Archive for July, 2011

Kandy: Whoa, I Think I May Have Entered a Parallel Universe By Mistake


2011
07.25

I was going to title this post Kandy Says, but I doubt anyone would get (or favourably appreciate) the Velvet Underground reference.  But you know what? I have no clue what Kandy is saying. Seriously. This town is a riddle wrapped in an enigma wrapped in a really awesome fresh chapati.

It’s not just the head wobble. I’m fine with the head wobble.  I semi-deciphered that in India five years ago.  I’m fine with the fact that a lot of conversations seem to emerge, as noted just above, in circular riddles where I’m left wondering what my question even was.  No, these are okay. I’m pretty comfortable with uncertainty and I actually make a good living from others’  relative lack of clarity.

Sri Lanka - 028 - Kandy Buddha statue

Photo borrowed from mckaysavage off Flickr until I upload mine

But Kandy? Kandy is special. We can’t seem to find anything here. Seriously. I’m sure this is a post I’ll look back on in a few weeks with a shudder and sense of self loathing for my ignorance. I have about 2 years’ worth of emails home from Turkey that I now can’t bear to look at because I got everything so startlingly wrong. (more…)

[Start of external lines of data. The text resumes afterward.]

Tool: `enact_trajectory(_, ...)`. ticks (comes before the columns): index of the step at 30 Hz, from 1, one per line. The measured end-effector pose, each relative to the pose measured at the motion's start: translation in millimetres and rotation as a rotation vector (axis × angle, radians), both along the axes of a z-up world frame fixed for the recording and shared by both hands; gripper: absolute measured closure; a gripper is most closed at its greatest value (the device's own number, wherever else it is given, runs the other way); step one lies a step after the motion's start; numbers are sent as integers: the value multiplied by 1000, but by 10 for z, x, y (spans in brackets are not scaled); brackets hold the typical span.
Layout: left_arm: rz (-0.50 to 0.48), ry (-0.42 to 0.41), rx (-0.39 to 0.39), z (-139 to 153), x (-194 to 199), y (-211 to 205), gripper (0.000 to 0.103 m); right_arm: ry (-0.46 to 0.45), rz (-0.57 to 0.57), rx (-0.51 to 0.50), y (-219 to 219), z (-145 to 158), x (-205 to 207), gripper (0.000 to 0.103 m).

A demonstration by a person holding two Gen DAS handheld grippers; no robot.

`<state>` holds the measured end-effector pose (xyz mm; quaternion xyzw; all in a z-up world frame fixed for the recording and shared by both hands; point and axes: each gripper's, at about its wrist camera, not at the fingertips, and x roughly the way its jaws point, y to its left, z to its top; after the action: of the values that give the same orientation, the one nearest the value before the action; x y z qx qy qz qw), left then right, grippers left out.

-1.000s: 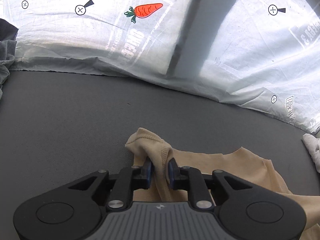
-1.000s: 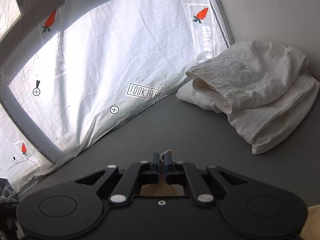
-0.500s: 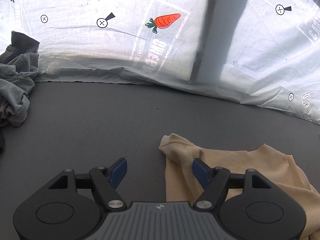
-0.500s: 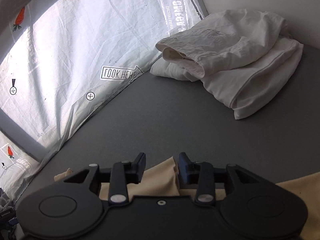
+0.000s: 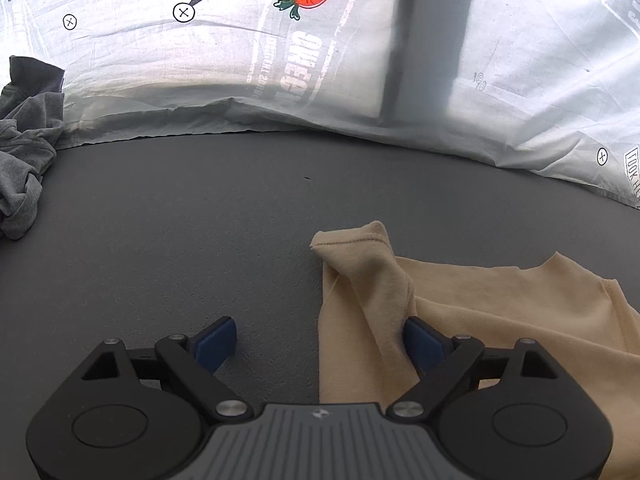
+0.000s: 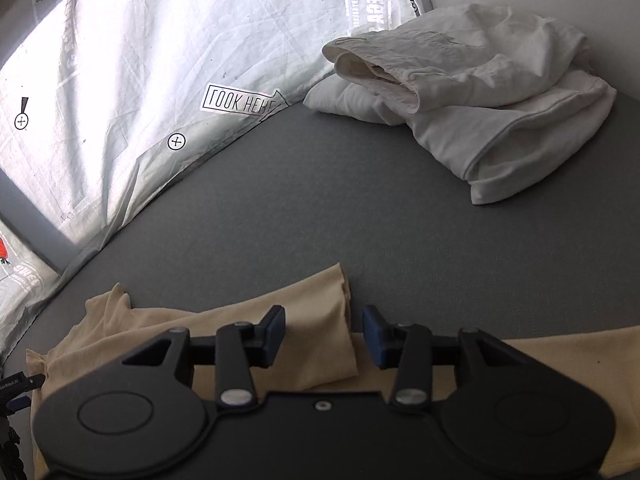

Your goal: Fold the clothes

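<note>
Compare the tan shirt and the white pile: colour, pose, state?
The tan shirt is beige; the white pile is off-white. The shirt lies low and spread on the mat by both grippers; the pile is stacked and bulky at the far corner. The shirt looks mid-fold; the pile looks folded. Both rest on the mat, ungripped.

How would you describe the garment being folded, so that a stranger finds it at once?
On the dark grey table, look at the near edge, under both tools. The beige shirt lies spread flat there; its tan colour sets it apart from the crumpled grey garment and the white pile.
</note>
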<state>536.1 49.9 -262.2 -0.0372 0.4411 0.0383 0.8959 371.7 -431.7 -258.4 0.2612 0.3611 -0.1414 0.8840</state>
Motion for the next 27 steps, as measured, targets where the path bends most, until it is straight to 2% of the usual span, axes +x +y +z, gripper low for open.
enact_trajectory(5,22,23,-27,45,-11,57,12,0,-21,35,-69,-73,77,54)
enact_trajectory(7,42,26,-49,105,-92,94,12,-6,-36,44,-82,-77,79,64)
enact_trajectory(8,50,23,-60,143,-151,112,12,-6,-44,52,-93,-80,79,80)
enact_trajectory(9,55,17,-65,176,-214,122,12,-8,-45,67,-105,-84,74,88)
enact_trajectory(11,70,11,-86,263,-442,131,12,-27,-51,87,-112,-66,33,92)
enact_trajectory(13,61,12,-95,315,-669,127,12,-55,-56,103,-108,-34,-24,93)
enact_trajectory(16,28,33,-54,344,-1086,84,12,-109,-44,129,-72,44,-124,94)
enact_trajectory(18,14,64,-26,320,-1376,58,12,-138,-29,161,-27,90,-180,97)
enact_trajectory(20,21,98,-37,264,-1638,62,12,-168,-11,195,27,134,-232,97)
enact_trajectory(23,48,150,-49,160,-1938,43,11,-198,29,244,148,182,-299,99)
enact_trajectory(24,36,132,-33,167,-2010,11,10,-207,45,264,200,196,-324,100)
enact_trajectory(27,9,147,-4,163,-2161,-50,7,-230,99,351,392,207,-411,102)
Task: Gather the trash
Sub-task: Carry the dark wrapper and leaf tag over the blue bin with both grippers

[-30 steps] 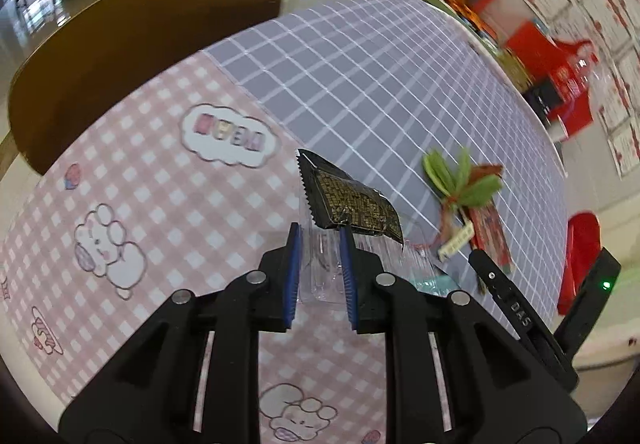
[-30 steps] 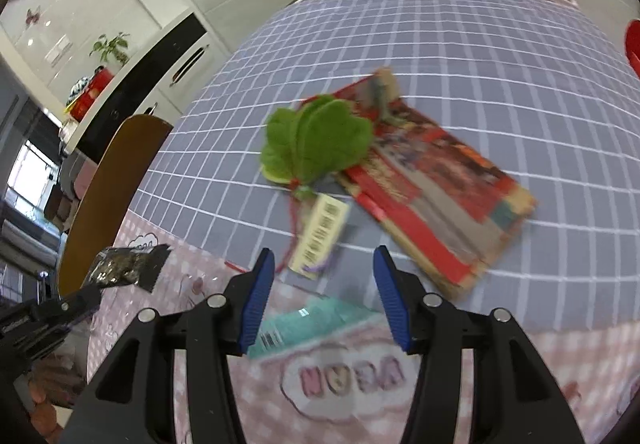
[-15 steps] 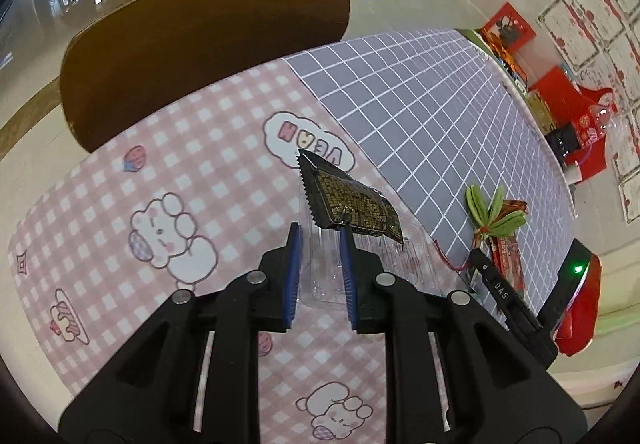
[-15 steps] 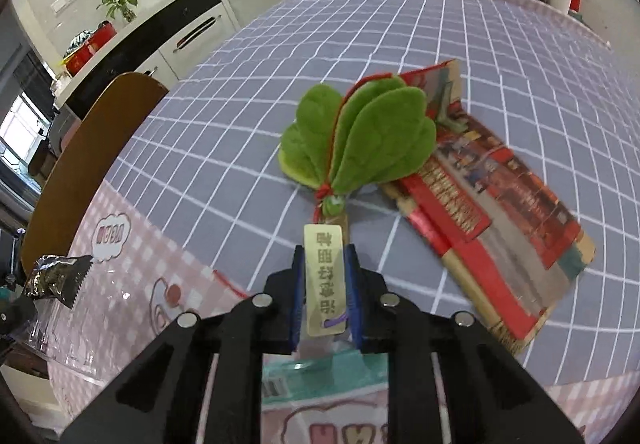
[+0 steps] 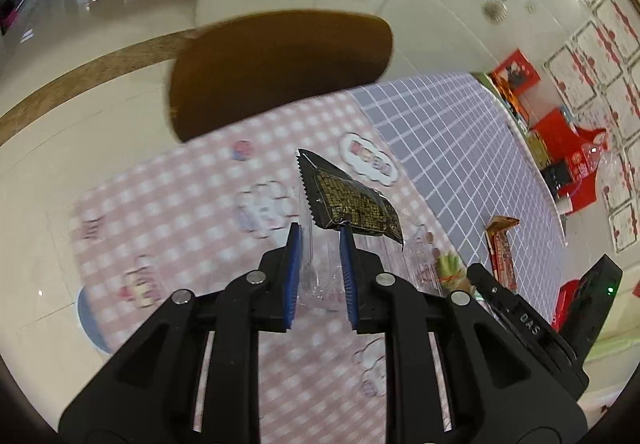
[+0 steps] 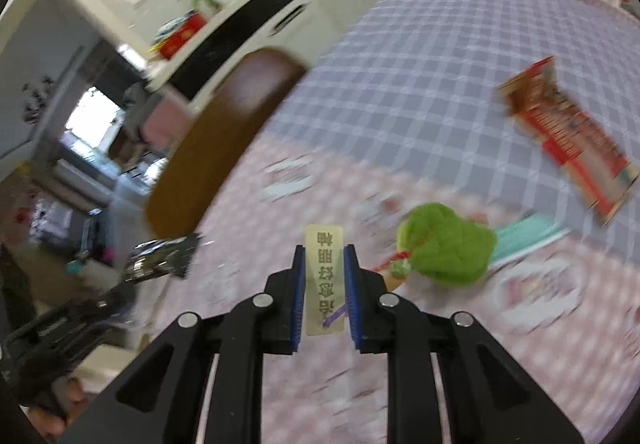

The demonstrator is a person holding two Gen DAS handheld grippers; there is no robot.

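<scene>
Between blue-padded jaws, crinkly clear wrapper point(image 5: 320, 268)

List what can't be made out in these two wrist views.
- Left wrist: the clear plastic tray bottom is hidden behind the left gripper.
- Left wrist: the green leaf ornament is mostly blocked by the gripper body.
- Right wrist: motion blur makes the red wrapper print unreadable.
- Right wrist: the paper tag lower end is hidden by the right gripper.
</scene>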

Final Notes on Having Gone Home- Aw, Dang it, Canada!


2011
07.24

This is me in Canada

It’s a funny thing writing about Canada from an internet cafe in Kandy, waterlogged and slightly dizzy from the monsoons, with bejajs sputtering past and Sinhalese pop music blaring.   I’ve had a follow-up post fomenting in my head since, well, since about a week into my three week trip back home. I even took copious notes while I was there, tapped with one finger onto my ipod screen then eventually emailed to myself, a loose collection of thoughts as they came to me and observations as they occurred.

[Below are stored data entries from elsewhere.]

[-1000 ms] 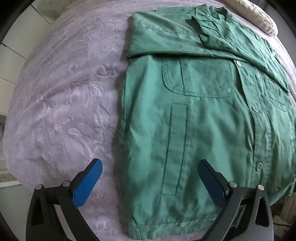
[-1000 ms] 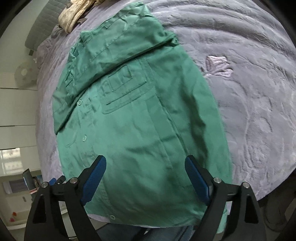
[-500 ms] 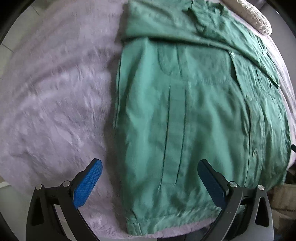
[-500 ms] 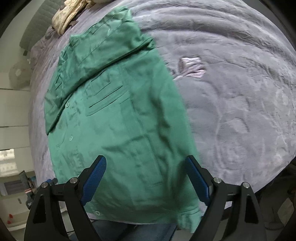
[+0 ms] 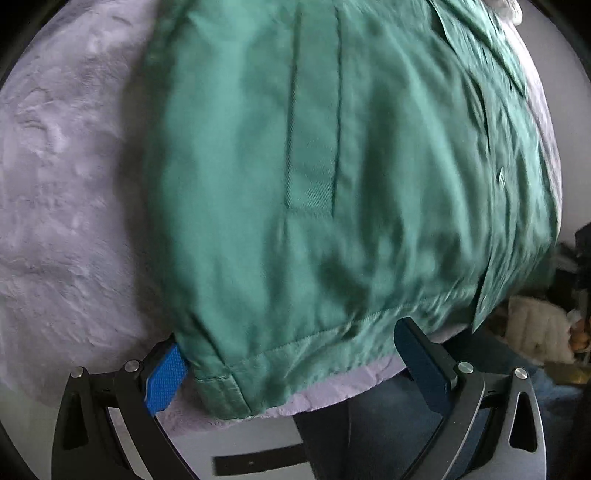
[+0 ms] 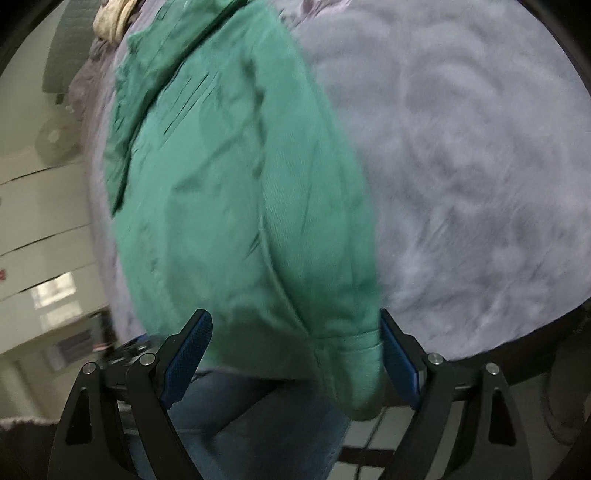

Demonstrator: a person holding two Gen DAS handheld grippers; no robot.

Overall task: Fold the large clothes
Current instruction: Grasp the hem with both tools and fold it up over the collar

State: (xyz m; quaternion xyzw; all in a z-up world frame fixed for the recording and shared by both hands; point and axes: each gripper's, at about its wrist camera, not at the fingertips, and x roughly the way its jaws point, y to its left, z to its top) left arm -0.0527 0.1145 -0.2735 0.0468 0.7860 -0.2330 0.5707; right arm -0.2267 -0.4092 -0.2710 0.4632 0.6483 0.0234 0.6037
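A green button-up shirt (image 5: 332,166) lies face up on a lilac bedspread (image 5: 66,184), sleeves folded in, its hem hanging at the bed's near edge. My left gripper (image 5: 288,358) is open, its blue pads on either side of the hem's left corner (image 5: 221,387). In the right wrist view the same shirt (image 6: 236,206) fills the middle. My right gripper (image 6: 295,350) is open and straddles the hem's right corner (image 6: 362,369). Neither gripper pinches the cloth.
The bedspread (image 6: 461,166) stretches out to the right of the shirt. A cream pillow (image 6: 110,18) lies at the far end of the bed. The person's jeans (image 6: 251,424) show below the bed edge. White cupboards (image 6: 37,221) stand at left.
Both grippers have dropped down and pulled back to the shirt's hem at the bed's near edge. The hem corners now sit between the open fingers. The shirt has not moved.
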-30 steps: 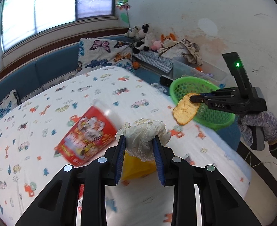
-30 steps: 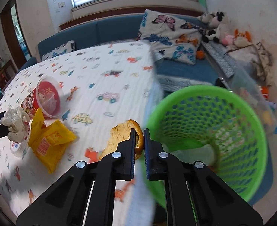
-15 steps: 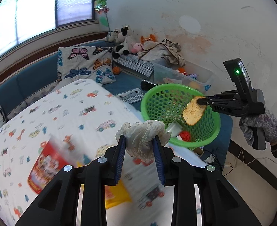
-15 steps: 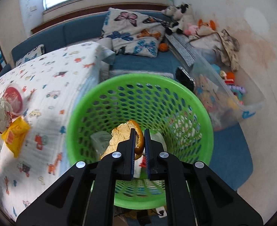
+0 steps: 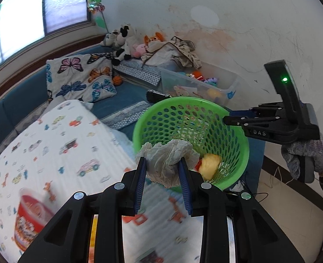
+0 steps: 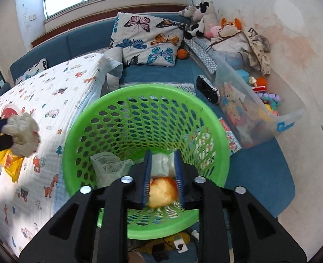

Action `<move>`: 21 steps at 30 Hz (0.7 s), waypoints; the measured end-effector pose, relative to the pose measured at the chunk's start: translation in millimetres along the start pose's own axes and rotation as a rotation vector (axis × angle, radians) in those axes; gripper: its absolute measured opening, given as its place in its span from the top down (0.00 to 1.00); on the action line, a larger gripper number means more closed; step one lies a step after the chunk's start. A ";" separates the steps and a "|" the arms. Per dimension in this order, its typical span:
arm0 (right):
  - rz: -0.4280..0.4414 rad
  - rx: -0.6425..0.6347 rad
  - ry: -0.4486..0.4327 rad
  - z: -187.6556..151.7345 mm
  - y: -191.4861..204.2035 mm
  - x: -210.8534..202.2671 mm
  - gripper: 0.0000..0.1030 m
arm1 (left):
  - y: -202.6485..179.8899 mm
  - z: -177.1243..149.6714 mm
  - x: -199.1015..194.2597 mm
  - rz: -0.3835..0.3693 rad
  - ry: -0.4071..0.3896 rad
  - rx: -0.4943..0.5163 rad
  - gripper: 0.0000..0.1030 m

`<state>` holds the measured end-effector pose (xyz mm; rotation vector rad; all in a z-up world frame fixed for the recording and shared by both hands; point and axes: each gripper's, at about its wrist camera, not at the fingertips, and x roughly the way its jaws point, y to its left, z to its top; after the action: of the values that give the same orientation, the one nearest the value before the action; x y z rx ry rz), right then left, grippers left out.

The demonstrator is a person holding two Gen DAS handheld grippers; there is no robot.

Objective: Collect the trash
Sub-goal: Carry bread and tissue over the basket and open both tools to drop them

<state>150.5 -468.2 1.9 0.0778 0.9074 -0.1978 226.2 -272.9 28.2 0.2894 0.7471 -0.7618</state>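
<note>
Above the green basket (image 6: 207, 118): right gripper (image 6: 163, 176) fingers spread, bread piece (image 6: 161, 191) inside the basket. Left gripper (image 5: 162, 175) pinches crumpled paper wad (image 5: 166, 160) near the rim — light, soft, compressible; mid-body pinch looks adequate.

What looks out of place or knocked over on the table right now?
The red snack tub lies tipped on its side on the patterned tablecloth, near a yellow wrapper; both are trash not yet in the green basket.
</note>
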 end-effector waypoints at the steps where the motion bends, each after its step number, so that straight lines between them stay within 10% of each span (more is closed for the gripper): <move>1: 0.001 0.003 -0.006 0.1 -2.4 -2.4 0.69 | -2.0 1.4 3.3 -0.007 0.005 -0.001 0.72; 21: -0.001 0.024 -0.045 -7.3 -21.8 -21.3 0.34 | -30.7 15.4 65.7 -0.063 0.107 -0.014 0.65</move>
<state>127.7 -485.5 14.6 0.0947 0.8603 -0.2103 244.0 -336.0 -6.3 0.2974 0.8659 -0.8052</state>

For those of you who are waiting anxiously to get back to my original focus (um, hello, impractical guide to Shanghai?) you will have to wait until mid-late August. Until then, my friends, China has left the building.

Let’s get the Canada post out of the way, shall we?

Canada and I, we have what is referred to in social media circles as a complicated relationship. Let me give you an example.

When we flew into Colombo the other night, delayed until well after midnight, delirious with two levels of jet lag, there was a television monitor above the immigration officer’s booth. It read: The Ministry of Something or Other warmly welcomes you back to your motherland. I felt warm inside, being welcomed back to a motherland that wasn’t even my own (hell, I’d never even been to Sri Lanka before and they were welcoming me back like a lost lamb!).

Now let me tell you about coming home to Canada back in 2007 after 3.5 years in Turkey when I hadn’t been able to get home due to work and money and visa complications. I should note that this was just before Christmas and I had just flown into Vancouver after two days en route from Istanbul via Amsterdam. I was shaking with exhaustion. When I finally reached the end of the queue for immigration, I handed the woman my passport and declaration form. As a Canadian citizen, I filled out the part for Canadians, noting that I’d been away since 2004. The officer shouted at me to return to the end of the line and to fill it out as a visitor rather than as a resident. Her last words to me as I turned away to fill in my form again (incorrectly, I might add) were: “When you decide to stop living in the middle east and return to Canada then we’ll call you Canadian again!”

So yeah, me and Canada.

What I have here is a collection of the notes I made whilst in Canada, edited for context and clarity. Most were written in a tent or in the rain. Some were written in frustration, others in recognition.

This would be Jericho Beach in Vancouver
  • In cafes, I see them everywhere. Supermarkets too, as mixes. Chai lattes. Sometimes referred to as chai tea lattes, which is partially redundant and barely resembles what is served in India but I am loathe to come out and mention it because I fear I might sound pretentious because I know things because I’ve traveled a lot. But really, people, Chai istea. Same same.  Sometimes when I am not careful, I feel just a flinch of condescension and I hate myself for it. And I like chai lattes, which makes it even worse.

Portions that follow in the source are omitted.